= D domain =

Protein domain

D-domain (Dimerization domain) is found in the upstream of the F-box domain, which is a conserved dimerization motif located in WD40 repeat F box proteins, such as Cdc4, Met30, β-TrCP and Pop1/2. But Vts1, a RNA binding protein at the SAM domain found in yeast contain D-domain though it does not have any F-box domain.

As targeting domain or docking site, D-domain is found in the ETS-domain transcription factor Elk-1. It is distinct from the phospho-acceptor motifs and plays a crucial function in the efficient phosphorylation and activation of Elk-1 by MAP kinases (MAPKs) such as extracellular signal-regulated protein kinase (ERK), JNK, mitogen and stress-activated protein kinase-1, and ribosomal S6 kinase.

Additionally this domain can be incorporated into chimeric antigen receptor (CAR) designs for T cell therapies that allows for the specific recognition and binding of target antigens, such as CD123, which is a potential therapeutic target for hematologic malignancies like acute myelogenous leukemia (AML).

== Core components ==
D-domain is formed up of three alpha helices which generate a parallel dimer by self-associating in a right-handed super-helical way. There are two possible configurations for this domain's N terminus; those are an unstructured loop and an amphipathic alpha-helix (H0). Interactions with the adjacent thyroid hormone receptor ligand-binding domain's (TR-LBD), AF-2 coactivator-binding groove are necessary for the creation of the H0 structure of D-domain. While additional C-terminal residues are crucial only for JNKs, residues in the N-terminal end of the D-domain are significant for not only JNK MAPKs but also ERK.

The unique topology of D-domain enables it to target epitopes that may not be accessible to scFv CDR loops, offering the potential for improved antigen recognition.

== Function ==
D-domain can interconnect with another D-domain which belongs to indistinguishable protein. This type of interactions is called homotypic interactions. For instance, this kind of domain is important for the interaction of a subclass of F-box proteins which is named after WD40. This arranges in the π-system configuration that is known as suprafacial configuration which is observed between E2-site of every SCF protomer and the substrate-binding site. D-domain is also involved in the self-efficient binding of Fbw7 and stable dimerization of cyclin E T380 phospho-degron to Fbw7. Dimerization of β-TrCP1 and β-TrCP2 also found in NH_{2}-terminal of D-domain. This domain in the thyroid hormone receptor (TR) connects the DNA-binding domain (DBD) with the ligand-binding domain (LBD). It can form functionally useful extensions of the DBD and LBD. It also can unfold for the purpose of allowing TRs to adjust to various DNA response components and have the ability to substantially control rotational flexibility and TR DNA binding activity. This domain also serves as a JNK-binding motif, with variations in the respective kinase binding capacity observed between the c-Jun D-domain and the Elk-1 D-domain. The cytoplasmic region of the receptor for modern glycation end-products (RAGE) contains a sequence similar to the D-domain, which is important for the direct interaction between ERK and RAGE. This interaction is independent of the phosphorylation status of ERK and is conserved across species. Targeting via this increases the specificity and efficiency of the MAP kinase signal transduction pathway.

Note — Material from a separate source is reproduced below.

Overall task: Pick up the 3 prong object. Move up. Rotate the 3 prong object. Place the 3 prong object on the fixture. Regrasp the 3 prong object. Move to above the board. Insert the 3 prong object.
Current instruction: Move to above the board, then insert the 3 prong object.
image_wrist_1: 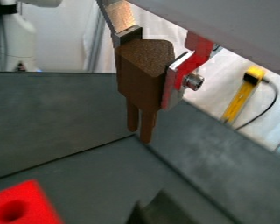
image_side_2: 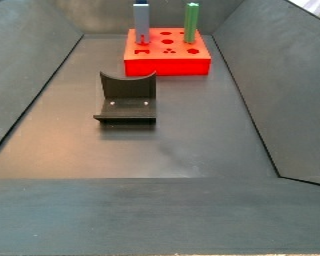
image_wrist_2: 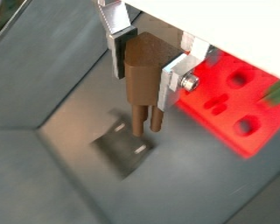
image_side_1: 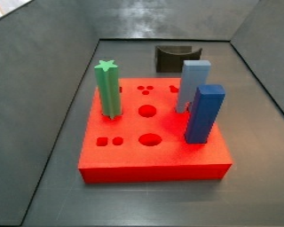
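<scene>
In both wrist views my gripper [image_wrist_1: 150,63] [image_wrist_2: 149,63] is shut on the 3 prong object [image_wrist_1: 140,83] [image_wrist_2: 143,74], a dark-brown piece held upright with its prongs pointing down. Silver fingers [image_wrist_1: 129,37] [image_wrist_2: 175,80] clamp its thick upper body. It hangs in the air above the grey floor. Below the prongs lies the fixture [image_wrist_2: 122,144], which also shows in both side views [image_side_1: 174,57] [image_side_2: 125,98]. The red board [image_wrist_2: 238,103] [image_side_1: 151,161] [image_side_2: 167,62] lies off to one side, with a corner of the board [image_wrist_1: 17,206] also in view. Neither side view shows the gripper.
On the board stand a green star-topped post [image_side_1: 106,89] [image_side_2: 191,20] and blue blocks [image_side_1: 204,112] [image_side_2: 141,18]. Grey sloping walls [image_side_2: 29,90] enclose the floor. A yellow cable [image_wrist_1: 245,91] hangs outside the bin.
</scene>
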You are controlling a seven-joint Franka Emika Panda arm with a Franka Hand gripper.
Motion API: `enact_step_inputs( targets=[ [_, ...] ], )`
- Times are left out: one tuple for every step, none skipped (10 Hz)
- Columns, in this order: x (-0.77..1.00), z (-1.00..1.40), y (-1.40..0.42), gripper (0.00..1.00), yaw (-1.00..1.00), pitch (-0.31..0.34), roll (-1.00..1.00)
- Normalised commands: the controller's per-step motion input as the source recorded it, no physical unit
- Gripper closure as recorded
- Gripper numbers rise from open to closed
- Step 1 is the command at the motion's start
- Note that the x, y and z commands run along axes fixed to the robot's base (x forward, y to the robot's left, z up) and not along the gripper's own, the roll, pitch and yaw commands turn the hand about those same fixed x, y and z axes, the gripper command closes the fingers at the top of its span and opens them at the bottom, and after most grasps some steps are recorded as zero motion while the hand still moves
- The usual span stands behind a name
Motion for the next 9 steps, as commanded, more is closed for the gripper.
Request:
enact_step_inputs(
  targets=[
    [-0.54, 0.18, -1.00, 1.00, -0.13, -0.127, -1.00],
    [-0.58, 0.17, -1.00, 1.00, -0.14, -0.128, -1.00],
    [-0.55, 0.16, -0.89, 1.00, -0.14, -0.133, -1.00],
    [-0.39, 0.10, -0.57, 1.00, -0.14, -0.140, -1.00],
    [-0.25, 0.05, -0.31, 1.00, -0.12, -0.136, -0.97],
    [-0.14, 0.03, -0.13, 1.00, -0.08, -0.089, -0.68],
    [-0.11, 0.02, -0.08, 1.00, -0.05, -0.071, -0.47],
    [-0.07, 0.00, -0.03, 1.00, -0.03, -0.058, -0.30],
    [0.00, 0.00, -0.03, 1.00, 0.00, 0.000, 0.00]
  ],
)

D-domain CARs have demonstrated potent antitumor activity in xenograft models, leading to complete durable remission in AML models. It can also be used to generate functional, bi-specific CARs by combining them with other specific targeting domains, such as a CD19-specific scFv.

== Regulation ==
Mutations in the D-domain can selectively inhibit TR interactions with specific DNA response elements and affect TR activity. In addition, it can be engineered to be less immunogenic by removing putative T cell epitopes, potentially reducing the risk of antigen-independent exhaustion. On the other hand, trivial effect on phosphorylation is observed due to mutation at the D-domain of p38MAPKs, which signifies the inertness of this domain to the interaction of Elk-1 to p38 MAPKs. Also, dimerization of the SCF complex facilitated by the D-domain shows insignificant overtly impact on catalytic competence or substrate affinity but enhances lysine acceptor site utilization.